**Problem description**: How many lines below contain the word "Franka"? Answer with that number alone.

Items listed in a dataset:
--- START ---
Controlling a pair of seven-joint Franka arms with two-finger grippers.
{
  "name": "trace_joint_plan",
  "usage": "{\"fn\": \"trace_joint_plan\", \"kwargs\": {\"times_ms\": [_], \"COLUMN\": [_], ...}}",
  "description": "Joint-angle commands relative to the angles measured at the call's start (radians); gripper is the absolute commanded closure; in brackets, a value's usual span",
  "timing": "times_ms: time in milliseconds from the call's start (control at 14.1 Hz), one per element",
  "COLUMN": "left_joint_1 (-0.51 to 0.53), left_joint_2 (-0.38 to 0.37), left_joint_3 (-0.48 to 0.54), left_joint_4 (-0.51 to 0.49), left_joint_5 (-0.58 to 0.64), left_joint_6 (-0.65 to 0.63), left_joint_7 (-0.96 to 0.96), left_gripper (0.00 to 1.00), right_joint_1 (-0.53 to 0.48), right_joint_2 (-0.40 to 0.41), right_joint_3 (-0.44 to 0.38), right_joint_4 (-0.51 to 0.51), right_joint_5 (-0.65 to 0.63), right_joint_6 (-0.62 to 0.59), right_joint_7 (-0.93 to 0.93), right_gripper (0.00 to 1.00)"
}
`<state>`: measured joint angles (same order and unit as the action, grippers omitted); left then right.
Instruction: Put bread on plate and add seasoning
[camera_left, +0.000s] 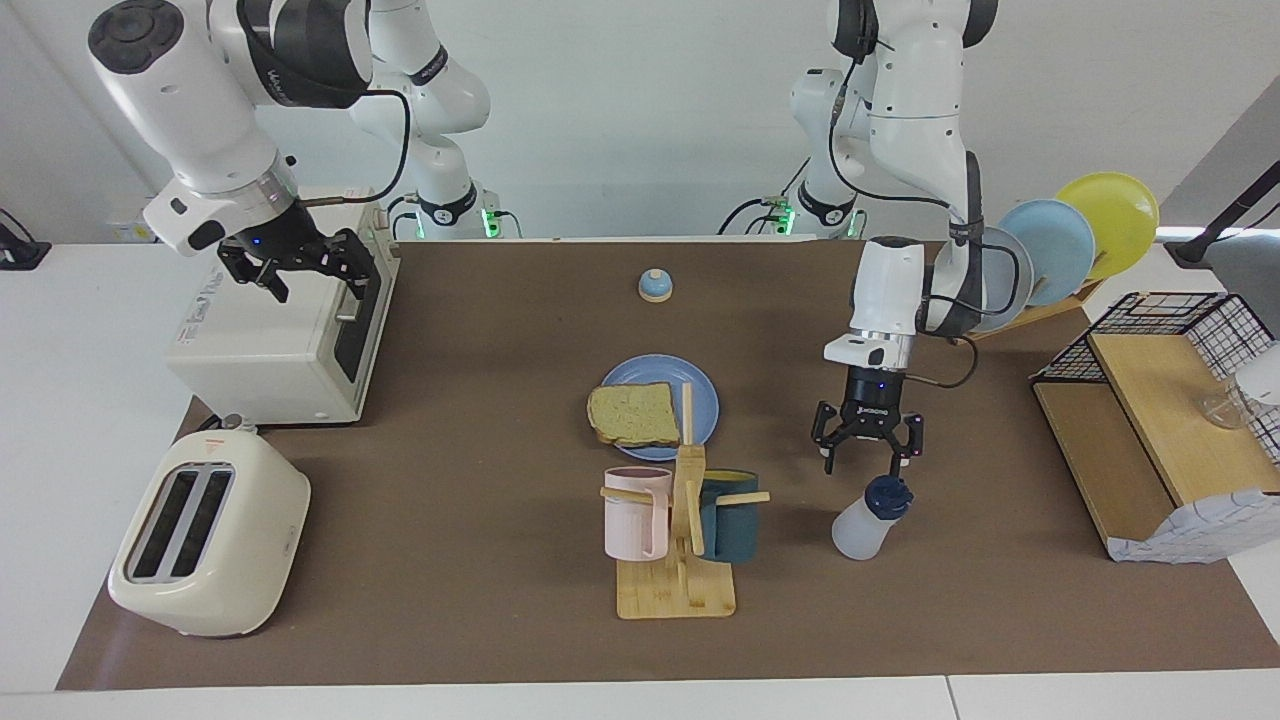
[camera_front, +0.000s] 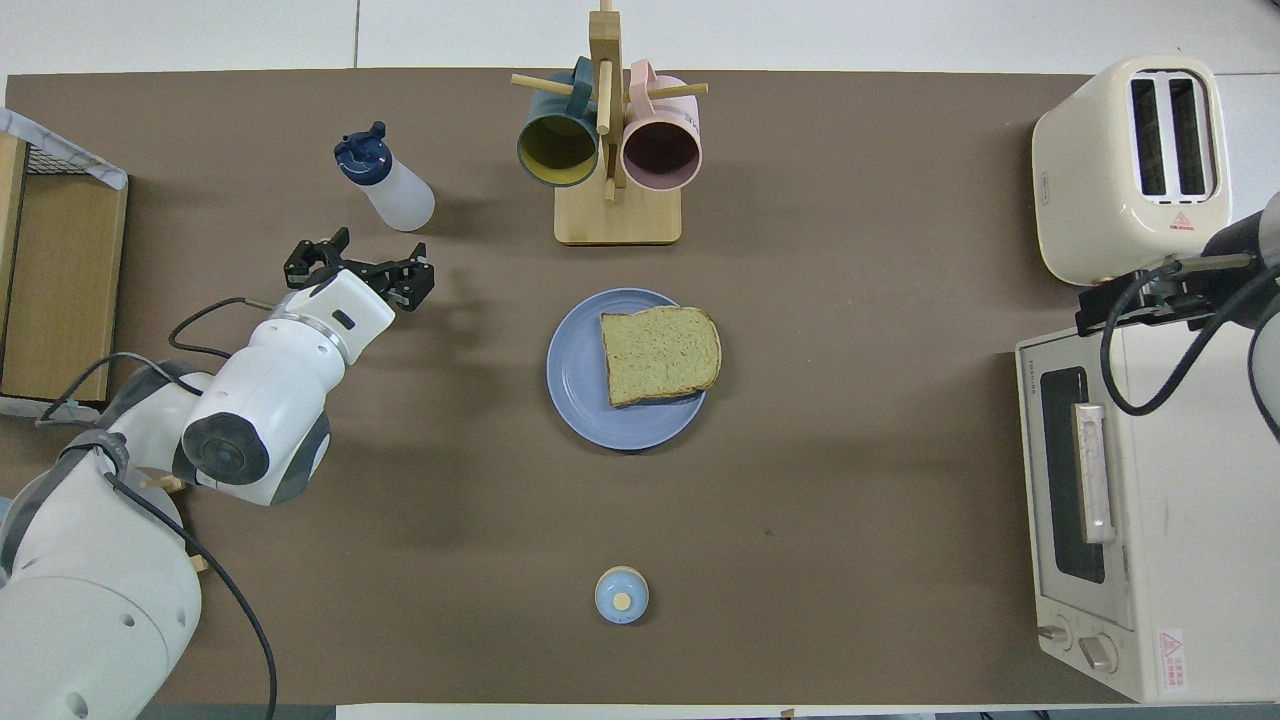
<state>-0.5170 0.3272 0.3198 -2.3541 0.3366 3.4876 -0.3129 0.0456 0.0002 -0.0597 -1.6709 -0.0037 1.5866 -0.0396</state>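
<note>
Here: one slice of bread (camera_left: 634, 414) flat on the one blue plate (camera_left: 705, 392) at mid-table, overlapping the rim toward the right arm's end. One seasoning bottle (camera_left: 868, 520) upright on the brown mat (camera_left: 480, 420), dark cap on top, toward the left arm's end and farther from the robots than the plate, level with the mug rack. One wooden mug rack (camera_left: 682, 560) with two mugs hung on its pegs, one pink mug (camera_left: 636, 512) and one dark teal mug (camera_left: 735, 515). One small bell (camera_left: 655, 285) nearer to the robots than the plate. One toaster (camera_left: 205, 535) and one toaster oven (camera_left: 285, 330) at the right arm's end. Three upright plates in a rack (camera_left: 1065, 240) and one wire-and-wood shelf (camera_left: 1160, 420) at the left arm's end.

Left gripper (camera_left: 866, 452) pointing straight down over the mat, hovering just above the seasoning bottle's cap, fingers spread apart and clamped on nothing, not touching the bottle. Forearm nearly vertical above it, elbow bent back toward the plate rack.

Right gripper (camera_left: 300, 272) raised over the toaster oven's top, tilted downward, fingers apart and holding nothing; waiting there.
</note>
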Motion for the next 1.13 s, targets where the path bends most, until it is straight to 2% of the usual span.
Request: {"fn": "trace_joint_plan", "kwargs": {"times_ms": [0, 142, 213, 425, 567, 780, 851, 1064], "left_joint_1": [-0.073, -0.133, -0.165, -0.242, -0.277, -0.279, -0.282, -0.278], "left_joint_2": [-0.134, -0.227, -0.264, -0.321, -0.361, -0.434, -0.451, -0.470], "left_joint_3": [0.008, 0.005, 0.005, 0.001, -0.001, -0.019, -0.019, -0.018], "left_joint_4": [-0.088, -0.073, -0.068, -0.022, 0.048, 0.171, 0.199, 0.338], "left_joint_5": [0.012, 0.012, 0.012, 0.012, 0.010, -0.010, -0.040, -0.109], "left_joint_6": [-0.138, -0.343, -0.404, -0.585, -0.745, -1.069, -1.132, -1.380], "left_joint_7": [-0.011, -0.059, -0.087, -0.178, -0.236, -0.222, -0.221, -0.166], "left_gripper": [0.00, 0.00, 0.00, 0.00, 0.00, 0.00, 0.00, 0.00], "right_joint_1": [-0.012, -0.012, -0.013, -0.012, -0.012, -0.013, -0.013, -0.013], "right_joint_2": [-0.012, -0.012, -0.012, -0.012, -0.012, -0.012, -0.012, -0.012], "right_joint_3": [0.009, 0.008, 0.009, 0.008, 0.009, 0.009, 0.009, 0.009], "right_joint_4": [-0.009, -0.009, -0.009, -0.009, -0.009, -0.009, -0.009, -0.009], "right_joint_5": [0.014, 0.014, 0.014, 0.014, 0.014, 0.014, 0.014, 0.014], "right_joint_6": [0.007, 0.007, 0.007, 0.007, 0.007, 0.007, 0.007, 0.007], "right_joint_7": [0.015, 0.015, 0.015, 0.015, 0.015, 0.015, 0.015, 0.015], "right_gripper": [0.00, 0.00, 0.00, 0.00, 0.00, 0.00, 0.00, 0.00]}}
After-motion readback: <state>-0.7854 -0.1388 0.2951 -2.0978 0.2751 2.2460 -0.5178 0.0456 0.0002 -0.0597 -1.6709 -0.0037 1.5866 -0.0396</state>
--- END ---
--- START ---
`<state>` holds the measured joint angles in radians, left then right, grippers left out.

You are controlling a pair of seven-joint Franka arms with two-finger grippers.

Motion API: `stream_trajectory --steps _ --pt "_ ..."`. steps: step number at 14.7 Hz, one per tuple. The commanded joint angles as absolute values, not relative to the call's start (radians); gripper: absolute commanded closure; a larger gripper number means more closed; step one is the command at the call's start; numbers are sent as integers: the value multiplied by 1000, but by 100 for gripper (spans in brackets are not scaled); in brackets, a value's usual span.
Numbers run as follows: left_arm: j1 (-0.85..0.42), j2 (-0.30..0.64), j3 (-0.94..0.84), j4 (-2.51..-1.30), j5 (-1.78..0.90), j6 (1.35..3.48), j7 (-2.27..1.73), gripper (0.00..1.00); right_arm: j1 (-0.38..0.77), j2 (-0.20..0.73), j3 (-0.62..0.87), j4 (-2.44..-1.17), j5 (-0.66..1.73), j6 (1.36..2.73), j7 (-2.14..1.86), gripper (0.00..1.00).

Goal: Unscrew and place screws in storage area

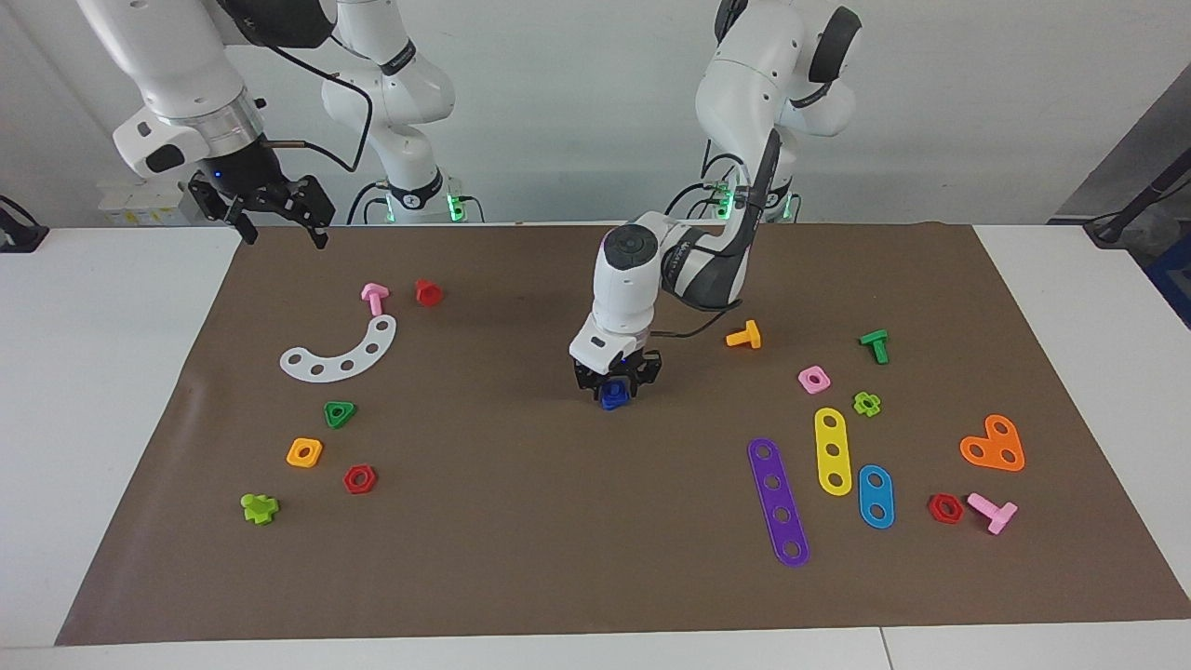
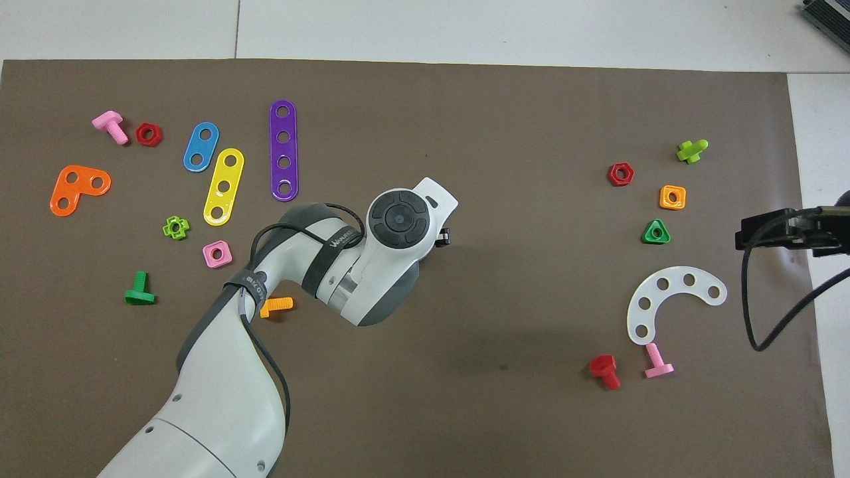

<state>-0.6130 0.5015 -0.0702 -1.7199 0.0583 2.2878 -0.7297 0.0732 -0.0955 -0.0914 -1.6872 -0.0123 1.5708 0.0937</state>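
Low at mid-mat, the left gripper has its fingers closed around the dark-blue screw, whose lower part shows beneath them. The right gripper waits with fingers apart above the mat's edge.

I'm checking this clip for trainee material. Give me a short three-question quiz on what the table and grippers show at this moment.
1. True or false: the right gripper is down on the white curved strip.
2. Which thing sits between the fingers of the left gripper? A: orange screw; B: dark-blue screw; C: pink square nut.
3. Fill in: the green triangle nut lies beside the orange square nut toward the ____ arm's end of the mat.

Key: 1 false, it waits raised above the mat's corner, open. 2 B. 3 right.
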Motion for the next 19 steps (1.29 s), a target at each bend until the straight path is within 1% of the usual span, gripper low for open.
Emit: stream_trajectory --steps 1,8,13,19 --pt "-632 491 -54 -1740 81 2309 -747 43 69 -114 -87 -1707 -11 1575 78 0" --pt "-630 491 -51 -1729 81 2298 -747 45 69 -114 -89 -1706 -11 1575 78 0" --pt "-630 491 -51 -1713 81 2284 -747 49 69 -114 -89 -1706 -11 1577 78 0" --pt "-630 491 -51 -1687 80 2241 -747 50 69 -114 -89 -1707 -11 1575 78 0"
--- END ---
**Expected answer**: 2